Task directions —
Every line of the material is to be set down exactly as written.
[Start of section]
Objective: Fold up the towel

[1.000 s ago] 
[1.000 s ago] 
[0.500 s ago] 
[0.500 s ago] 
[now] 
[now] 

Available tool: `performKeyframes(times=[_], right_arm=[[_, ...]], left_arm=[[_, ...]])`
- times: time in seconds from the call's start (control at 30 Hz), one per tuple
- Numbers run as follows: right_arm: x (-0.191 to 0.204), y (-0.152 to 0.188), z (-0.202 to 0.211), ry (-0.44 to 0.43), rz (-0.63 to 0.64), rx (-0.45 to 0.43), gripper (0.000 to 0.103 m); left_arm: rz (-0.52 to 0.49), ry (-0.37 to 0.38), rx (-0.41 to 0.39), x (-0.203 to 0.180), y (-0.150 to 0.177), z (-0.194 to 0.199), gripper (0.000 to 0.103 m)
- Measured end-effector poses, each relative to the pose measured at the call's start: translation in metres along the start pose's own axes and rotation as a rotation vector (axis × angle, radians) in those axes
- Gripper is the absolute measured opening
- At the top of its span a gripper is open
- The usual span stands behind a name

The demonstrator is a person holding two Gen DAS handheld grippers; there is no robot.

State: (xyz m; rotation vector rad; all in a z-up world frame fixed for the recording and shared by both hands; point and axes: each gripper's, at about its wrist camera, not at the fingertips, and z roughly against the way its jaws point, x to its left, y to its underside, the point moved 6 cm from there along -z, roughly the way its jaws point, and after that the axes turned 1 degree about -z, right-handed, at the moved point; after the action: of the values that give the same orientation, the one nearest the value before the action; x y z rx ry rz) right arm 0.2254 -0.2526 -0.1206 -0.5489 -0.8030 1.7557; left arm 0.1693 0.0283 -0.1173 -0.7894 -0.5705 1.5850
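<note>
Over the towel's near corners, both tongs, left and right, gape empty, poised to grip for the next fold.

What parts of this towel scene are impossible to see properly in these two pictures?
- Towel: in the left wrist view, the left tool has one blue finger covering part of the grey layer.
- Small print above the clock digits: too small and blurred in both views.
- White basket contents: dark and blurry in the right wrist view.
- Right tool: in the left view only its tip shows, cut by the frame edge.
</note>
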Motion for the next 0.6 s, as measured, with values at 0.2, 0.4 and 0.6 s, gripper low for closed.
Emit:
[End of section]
Written answer —
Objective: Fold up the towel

[1.000 s ago] 
[1.000 s ago] 
[0.500 s ago] 
[0.500 s ago] 
[now] 
[now] 

Available tool: `performKeyframes(times=[_], right_arm=[[_, ...]], left_arm=[[_, ...]])`
- times: time in seconds from the call's start (control at 30 Hz), one per tuple
- Numbers run as follows: right_arm: x (-0.191 to 0.204), y (-0.152 to 0.188), z (-0.202 to 0.211), ry (-0.44 to 0.43), rz (-0.63 to 0.64), rx (-0.45 to 0.43), gripper (0.000 to 0.103 m); left_arm: rz (-0.52 to 0.49), ry (-0.37 to 0.38), rx (-0.41 to 0.39), x (-0.203 to 0.180), y (-0.150 to 0.177), z (-0.194 to 0.199), gripper (0.000 to 0.103 m)
- Measured end-effector poses, each relative to the pose measured at the call's start: translation in metres along the start pose's own axes and rotation as a rotation vector (axis × angle, radians) in those axes
- Gripper is the absolute measured opening
- At the top of its span a gripper is open
- The usual span stands behind a name

The demonstrator is a person holding two Gen DAS handheld grippers; there is no robot.

State: (xyz m; rotation vector rad; all in a z-up world frame fixed for the recording and shared by both hands; point and axes: each gripper's, at about its wrist camera, not at the fingertips, and z roughly against the way its jaws point, x to its left, y to its underside, the point moved 6 cm from there along -z, roughly the way its jaws point, and after that the axes turned 1 degree about -z, right-handed, at the moved point; after the action: of the values that give the same orientation, the one nearest the value before the action; x y z rx ry rz) right arm 0.2254 -0.2526 -0.1206 -0.5489 -0.8030 1.7557; left arm 0.1693 0.0283 -0.1173 -0.7894 -0.5705 1.5850
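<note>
Over the towel's near corners, both tongs, left and right, gape empty, poised to grip for the next fold.

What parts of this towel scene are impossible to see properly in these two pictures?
- Towel: in the left wrist view, the left tool has one blue finger covering part of the grey layer.
- Small print above the clock digits: too small and blurred in both views.
- White basket contents: dark and blurry in the right wrist view.
- Right tool: in the left view only its tip shows, cut by the frame edge.
</note>
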Motion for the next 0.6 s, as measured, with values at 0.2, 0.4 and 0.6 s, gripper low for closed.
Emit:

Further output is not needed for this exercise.